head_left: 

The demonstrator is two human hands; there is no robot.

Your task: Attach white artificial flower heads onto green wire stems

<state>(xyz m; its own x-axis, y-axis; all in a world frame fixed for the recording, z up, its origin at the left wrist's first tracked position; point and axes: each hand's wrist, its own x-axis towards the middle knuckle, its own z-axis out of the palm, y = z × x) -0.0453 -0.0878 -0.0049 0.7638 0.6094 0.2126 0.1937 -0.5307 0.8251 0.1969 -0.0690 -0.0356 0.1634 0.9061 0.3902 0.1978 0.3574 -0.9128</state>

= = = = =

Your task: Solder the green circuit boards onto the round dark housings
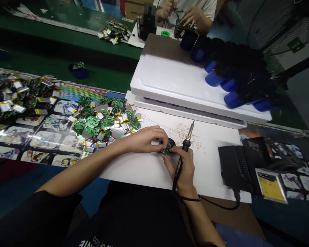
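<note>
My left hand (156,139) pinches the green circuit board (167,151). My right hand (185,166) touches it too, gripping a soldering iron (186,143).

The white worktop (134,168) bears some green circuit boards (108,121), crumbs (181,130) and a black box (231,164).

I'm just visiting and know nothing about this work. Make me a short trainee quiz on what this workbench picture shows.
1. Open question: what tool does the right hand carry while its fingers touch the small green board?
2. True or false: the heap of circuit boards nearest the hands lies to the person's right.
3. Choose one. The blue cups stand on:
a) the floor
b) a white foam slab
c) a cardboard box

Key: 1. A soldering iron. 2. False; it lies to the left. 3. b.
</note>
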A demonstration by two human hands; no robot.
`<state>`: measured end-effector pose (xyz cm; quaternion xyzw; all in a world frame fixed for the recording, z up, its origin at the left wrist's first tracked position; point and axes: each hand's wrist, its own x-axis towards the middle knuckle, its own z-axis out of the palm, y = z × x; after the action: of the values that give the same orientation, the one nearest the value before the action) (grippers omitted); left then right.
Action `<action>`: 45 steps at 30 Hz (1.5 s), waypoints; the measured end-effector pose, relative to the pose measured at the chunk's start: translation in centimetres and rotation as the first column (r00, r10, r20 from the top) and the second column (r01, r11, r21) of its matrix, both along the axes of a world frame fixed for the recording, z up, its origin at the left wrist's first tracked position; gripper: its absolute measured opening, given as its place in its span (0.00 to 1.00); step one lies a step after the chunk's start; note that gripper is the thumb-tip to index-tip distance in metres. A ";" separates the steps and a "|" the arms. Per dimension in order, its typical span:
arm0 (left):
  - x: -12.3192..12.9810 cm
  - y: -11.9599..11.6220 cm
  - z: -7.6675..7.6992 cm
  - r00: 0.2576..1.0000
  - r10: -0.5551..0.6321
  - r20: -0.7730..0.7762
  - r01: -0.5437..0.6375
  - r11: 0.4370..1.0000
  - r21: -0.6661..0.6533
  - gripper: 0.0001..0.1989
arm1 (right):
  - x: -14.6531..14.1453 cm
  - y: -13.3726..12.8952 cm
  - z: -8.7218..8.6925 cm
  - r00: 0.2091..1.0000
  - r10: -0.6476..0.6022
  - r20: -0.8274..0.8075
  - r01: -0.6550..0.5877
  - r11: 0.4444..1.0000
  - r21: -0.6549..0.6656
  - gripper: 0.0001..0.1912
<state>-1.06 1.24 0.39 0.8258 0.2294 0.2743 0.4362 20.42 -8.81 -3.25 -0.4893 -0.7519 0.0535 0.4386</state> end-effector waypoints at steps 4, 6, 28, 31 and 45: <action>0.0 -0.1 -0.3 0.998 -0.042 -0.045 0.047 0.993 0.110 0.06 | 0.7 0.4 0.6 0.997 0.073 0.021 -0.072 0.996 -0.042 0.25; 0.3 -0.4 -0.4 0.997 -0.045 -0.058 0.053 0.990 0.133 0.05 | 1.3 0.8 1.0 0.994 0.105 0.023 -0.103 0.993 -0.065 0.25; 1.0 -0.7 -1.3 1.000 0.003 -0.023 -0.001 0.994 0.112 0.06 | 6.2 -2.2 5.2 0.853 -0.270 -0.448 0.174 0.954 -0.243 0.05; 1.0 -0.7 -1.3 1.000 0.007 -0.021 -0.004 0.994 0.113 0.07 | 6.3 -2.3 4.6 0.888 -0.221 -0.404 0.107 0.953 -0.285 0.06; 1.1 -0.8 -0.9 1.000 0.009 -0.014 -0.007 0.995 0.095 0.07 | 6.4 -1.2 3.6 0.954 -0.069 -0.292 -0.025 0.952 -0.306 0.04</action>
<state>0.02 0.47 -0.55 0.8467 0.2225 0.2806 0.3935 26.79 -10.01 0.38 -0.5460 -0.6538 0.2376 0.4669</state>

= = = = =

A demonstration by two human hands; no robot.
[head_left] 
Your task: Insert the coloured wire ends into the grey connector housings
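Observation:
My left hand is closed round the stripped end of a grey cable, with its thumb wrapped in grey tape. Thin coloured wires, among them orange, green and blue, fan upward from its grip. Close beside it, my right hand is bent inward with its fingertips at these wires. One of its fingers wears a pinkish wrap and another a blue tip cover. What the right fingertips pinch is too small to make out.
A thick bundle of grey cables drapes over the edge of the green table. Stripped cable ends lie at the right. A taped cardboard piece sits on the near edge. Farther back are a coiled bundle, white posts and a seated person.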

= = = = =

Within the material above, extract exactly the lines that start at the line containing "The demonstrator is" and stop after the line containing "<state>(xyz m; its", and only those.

**Response area:**
The demonstrator is two human hands; there is no robot.

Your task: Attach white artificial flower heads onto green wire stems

<state>(xyz m; its own x-axis, y-axis; all in a world frame fixed for the recording, z up, its origin at the left wrist's first tracked position; point and axes: each hand's wrist, its own x-axis towards the middle knuckle, its own z-axis out of the palm, y = z × x) -0.0453 -0.0878 -0.0049 0.7638 0.6094 0.2126 0.1937 -0.5307 0.8251 0.1969 -0.0690 -0.0356 0.1634 0.9061 0.3902 0.1978 0.3574 -0.9128</state>

Apart from this answer, nothing more is required.